Monday, May 30, 2011

Pike Art....

What utter beauty!!!!! Happy Memorial Day and thanks to all service men and women past and present. Tight Lines!

Wednesday, May 25, 2011


From "pike on the fly.com" Very cool info here for sure!!! Here is a pic of a pike I caught with black spots the other day.....

The northern pike is host to a vast assemblage of parasites. Toner (1966) in his summary of information on the pike listed almost a full page of published records. Hoffman (1967) listed the following parasites for this species in North America: fungi, Protozoa, Trematoda, Cestoda, Nematoda, Acanthocephala, leeches, Mollusca, and Crustacea. The parasite most often seen and of concern to anglers is the strigeid fluke Uvulifer ambloplitis. The externally encysted stage of this trematode, called black-spot, is often present in extreme numbers on individual pike. This parasite is not transferable to man, is readily killed by adequate cooking or removed by skinning the fish. This species also suffers from a septicaemic "red sore" disease caused by the bacterium Pseudomonas hydrophila, which is also responsible for the condition in frogs known as "red leg." In northern pike it results in ugly red necrotic lesions involving the muscle tissue (Margolis 1951). The pike also are subject to neoplastic tumors that are true cancerous lymphosarcoma. Both render the fish unsightly and can cause concern to those who catch the infected fish. Neither of these "diseases" is known to be transferable by contact to man.

Monday, May 23, 2011


I can't praise this product enough. I have the pike version and it is a necessity in my gear bag. From U.V. protection and insecta sheild this product kicks ass. They even have a page dedicated to the many different ways to use your BUFF. My buddy Brian turned his into a koozie over the weekend end.....good stuff. Have a look for yourself. http://www.planetbuff.com/ Tight lines!!!

Saturday, May 21, 2011


Do some damage today.......enjoy and tight lines pike nuts!!!

Wednesday, May 18, 2011

Drew ties a Pike Double Bunny

A great pattern to get some pike excited!! Enjoy!


Monday, May 16, 2011


Full of piss and bad attitude for sure...........................

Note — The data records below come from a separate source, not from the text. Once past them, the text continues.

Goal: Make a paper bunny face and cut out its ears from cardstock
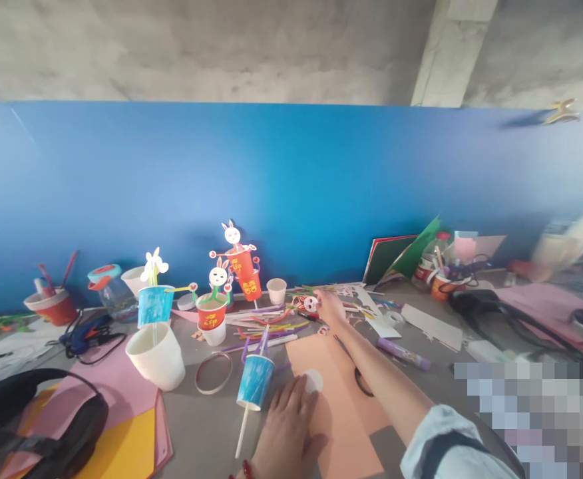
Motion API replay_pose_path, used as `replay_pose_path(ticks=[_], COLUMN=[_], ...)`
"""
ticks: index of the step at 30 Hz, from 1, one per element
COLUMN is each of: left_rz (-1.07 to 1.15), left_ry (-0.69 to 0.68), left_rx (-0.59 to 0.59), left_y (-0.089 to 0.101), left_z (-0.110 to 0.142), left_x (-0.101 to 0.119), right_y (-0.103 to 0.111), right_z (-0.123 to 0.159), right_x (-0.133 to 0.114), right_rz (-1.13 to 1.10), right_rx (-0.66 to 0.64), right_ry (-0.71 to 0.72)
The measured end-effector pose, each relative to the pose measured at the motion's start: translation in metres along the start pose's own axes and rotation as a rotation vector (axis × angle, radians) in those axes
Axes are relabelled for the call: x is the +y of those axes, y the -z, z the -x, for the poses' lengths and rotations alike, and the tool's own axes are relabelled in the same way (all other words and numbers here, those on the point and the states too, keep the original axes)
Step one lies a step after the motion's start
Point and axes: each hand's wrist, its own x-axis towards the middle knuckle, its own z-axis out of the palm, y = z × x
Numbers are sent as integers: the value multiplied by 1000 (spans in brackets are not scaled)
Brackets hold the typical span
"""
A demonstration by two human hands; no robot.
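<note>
My left hand (289, 422), with a red bead bracelet at its wrist, lies flat at the edge of an orange paper sheet (339, 399). A white paper disc (314, 381) sits at its fingertips. Beside it lies a blue paper cup (255, 382) on a white stick, with purple pipe cleaners at its top. My right hand (330, 311) reaches forward over the craft pieces, its fingers pinched at the edge of a paper rabbit face (311, 304). Black-handled scissors (363, 382) lie partly hidden beneath my right forearm.
Finished rabbit cup figures (239, 266) stand at the back, with another rabbit cup (211, 309) in front. Pipe cleaners (271, 322) lie scattered. A tape roll (213, 373), white cup (156, 356) and headphones (36, 419) are on the left; a purple glue stick (404, 353) is on the right.
</note>
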Motion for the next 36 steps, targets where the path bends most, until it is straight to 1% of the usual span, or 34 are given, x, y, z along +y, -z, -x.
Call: replay_pose_path(ticks=[2, 4, 7, 9, 11, 13, 17, 21, 23, 25, 28, 30, 33, 36], left_rz=[1, 3, 12, 21, 29, 38, 72, 120, 158, 207, 300, 380, 556, 807], left_ry=[0, 10, 11, -5, -17, -17, -12, 6, 4, -22, -58, -49, 15, 88], left_rx=[-6, 2, 38, 62, 84, 99, 109, 130, 174, 249, 366, 416, 439, 437], left_y=[-1, -3, -7, -10, -13, -14, -11, -9, -10, -10, -10, -9, -7, -6], left_z=[0, -1, -1, -1, -1, 0, 0, 1, 0, 0, -2, -3, -3, -5], left_x=[-1, -2, -5, -6, -7, -7, -5, -5, -6, -8, -9, -10, -9, -6], right_y=[7, 20, 41, 51, 55, 53, 43, 41, 41, 42, 43, 44, 47, 48], right_z=[0, -1, 2, 8, 19, 33, 61, 80, 86, 94, 109, 122, 143, 162], right_x=[11, 24, 45, 56, 63, 65, 55, 37, 28, 19, 2, -10, -26, -37], right_rz=[-50, -103, -194, -269, -360, -463, -662, -824, -878, -917, -953, -976, -1015, -1042], right_rx=[7, 12, 34, 55, 68, 67, 51, 28, 6, -28, -109, -170, -283, -404], right_ry=[-25, -53, -96, -129, -154, -165, -149, -152, -167, -178, -165, -145, -121, -89])
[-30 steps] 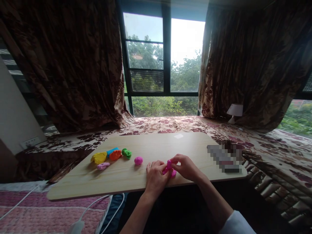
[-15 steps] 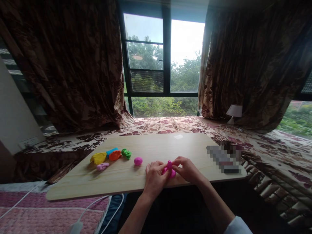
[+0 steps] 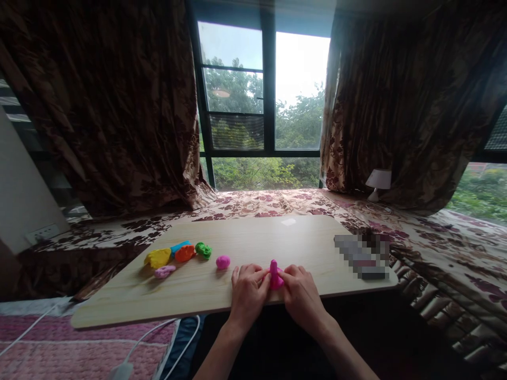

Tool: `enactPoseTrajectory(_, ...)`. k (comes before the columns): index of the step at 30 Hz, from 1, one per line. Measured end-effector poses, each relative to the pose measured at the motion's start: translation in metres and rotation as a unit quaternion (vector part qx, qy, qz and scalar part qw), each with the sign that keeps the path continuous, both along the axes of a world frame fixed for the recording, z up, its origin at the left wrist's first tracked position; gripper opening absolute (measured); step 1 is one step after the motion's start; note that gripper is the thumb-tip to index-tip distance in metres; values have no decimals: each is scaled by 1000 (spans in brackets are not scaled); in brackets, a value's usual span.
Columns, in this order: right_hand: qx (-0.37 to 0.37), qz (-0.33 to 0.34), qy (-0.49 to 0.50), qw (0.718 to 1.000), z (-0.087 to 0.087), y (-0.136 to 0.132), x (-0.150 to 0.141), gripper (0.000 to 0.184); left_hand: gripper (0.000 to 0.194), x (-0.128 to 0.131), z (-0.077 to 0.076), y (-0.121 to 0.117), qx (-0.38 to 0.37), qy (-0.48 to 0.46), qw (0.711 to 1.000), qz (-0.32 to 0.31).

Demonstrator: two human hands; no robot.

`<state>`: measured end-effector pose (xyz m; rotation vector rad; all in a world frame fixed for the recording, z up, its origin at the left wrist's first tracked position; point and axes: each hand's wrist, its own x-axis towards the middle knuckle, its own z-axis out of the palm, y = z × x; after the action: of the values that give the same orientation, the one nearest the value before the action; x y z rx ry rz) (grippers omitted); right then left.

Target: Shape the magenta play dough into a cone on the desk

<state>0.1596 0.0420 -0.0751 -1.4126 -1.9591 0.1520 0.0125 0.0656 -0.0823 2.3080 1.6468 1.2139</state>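
A bright pink piece of modelling clay (image 3: 274, 275) stands near the front edge of the wooden board table (image 3: 190, 295), with an upright stalk above a wider base. My left hand (image 3: 249, 290) pinches it from the left, thumb and forefinger against the stalk and base. From the right, the thumb and forefinger of my right hand (image 3: 303, 295) press on it. Parts of the base are hidden behind my fingers. A pink clay ball (image 3: 223, 262) lies a little to the left of my left hand, untouched.
Left on the table are yellow (image 3: 158, 258), blue (image 3: 180, 248), orange (image 3: 185, 253), green (image 3: 204, 250) and pale pink clay lumps (image 3: 164, 271). A blurred-out object (image 3: 364, 258) lies at the right. Behind stand a lamp (image 3: 379, 180) and a window. A white cable (image 3: 190, 343) hangs in front.
My right hand has moved down from the top of the stalk to its lower right side. The stalk now shows upright between both hands. The other clay lumps have stayed put.
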Motion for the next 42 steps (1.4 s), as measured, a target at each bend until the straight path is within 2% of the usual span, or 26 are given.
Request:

Brian with the custom 7wt.......cool rod for sure!!!!

happy angler!!!

Pucker up pretty girl!!!!

A solid hook up for sure!!!!!

Some of the most recent Pike Adventures. If you aint fly fished for Pickerel your trully missin out. Geared down to smaller pike sized rods and flies you can have a ball.....ENJOY!!!

Friday, May 13, 2011

Monday, May 9, 2011

A Fly's Life.........

Hands tying your own flies is the way to go. Ask yourself how many times in a pinch or when you bought flies after a few casts they just fell apart. Hard earned cash wasted and that's no good. I remember way back in the day I bought a selection of clouser minnows from the big chain sports store. Was a good deal so I got them and tied one on my leader...2 casts and all I had left was the dumbell eyes. WTF!!! I had been tying flies and after that I decided that I was never going to buy another fly again and tie all my own flies. I was 15 then and did not have allot of cash. So what I'm trying to get at you can't buy quality only make quality. That's how I feel every time I tie my pike flies and bass flies. I know hands down that each step , each thread is tight , glued , and using only the best materials and hooks. Case in point I have been tying E.P. patterns for pike for a while. When my brother Dave came over last year he sat down and did a E.P. style using his touch and method. I watched in amazement how he builds his flies and the quality that goes into them as well. This was no special pattern just a generic olive and white E.P. pattern with some flash and some marker stripes. This bait fish pattern has landed well over 50 fish for me. I fish it because it works , it's VERY durable and just because Dave tied it for me. I was thinking of retiring it but then why would I do that it's still got 100 more fish to go and probably more I think. My point is if you know someone who ties flies support them. ask to sit and watch so you can make your own flies. Care and quality are things you can't really buy. Plus catching fish on your own hand tied flies....now it don't get much better than that. tight lines ...tight wraps and hang on tight!!!!

Sunday, May 8, 2011

Some of P.A.'s best Pickerel Pics

Looking to beat my masterclass pickerel length from last year by an inch or 2. Setting personal goals keeps the drive on!!! Tight Lines and double Huals!!!!

Thursday, May 5, 2011

Wednesday, May 4, 2011

Pike Slayers......

Money in the bank........

E.P perchy

sub bug


Some of my latest pike snacks from the box. They have been eatin them pretty good...Enjoy and Tight Lines!!

Tuesday, May 3, 2011

Window Bling

Now the neighbors and passer bys will know what a pike nut is....pretty awesome find lets see if Naomi will go for it now...hmmmmmmmmmmm. Tight Lines!!

Monday, May 2, 2011

Subbuggin action at it's finest!!


A big mouth full!!!

26 inches and full of piss and vinagar!!!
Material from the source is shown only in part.